EXERCISE PROMPT: The answer is to be one number: the count of lines in this listing that have the string "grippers".
*** Opening of DATASET SECTION ***
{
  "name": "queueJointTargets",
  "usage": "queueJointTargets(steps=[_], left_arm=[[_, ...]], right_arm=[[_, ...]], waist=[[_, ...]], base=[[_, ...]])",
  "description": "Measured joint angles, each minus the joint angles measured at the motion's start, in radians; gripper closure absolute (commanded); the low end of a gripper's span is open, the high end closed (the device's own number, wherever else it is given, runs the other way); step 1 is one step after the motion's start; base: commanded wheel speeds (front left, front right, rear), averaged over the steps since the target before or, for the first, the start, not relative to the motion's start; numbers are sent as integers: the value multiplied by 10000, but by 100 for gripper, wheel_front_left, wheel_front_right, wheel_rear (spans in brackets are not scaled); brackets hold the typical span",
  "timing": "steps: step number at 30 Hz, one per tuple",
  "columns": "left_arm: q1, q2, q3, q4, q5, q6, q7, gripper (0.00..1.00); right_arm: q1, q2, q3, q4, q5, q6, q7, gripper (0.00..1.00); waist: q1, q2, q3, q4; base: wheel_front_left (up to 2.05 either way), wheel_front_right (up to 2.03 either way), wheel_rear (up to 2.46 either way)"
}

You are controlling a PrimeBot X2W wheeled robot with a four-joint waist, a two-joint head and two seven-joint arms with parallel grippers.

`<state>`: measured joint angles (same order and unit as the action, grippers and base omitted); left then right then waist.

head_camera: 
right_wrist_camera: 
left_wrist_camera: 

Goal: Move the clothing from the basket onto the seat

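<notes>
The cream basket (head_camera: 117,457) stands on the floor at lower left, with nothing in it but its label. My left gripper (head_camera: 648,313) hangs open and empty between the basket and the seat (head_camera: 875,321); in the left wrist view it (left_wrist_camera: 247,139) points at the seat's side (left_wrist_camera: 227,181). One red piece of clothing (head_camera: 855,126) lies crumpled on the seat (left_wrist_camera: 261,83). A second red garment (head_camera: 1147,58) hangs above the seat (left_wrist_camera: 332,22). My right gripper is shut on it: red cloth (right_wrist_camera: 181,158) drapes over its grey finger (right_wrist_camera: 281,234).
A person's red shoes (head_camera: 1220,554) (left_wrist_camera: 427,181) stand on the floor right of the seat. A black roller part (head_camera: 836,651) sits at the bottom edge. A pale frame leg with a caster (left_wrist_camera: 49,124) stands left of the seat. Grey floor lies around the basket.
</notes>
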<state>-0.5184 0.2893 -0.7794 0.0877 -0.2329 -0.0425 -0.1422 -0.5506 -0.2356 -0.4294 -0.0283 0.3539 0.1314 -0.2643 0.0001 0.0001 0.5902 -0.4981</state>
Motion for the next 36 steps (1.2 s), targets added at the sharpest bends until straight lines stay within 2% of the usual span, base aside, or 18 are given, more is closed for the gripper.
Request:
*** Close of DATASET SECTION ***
SOLUTION FOR THIS EXERCISE: 2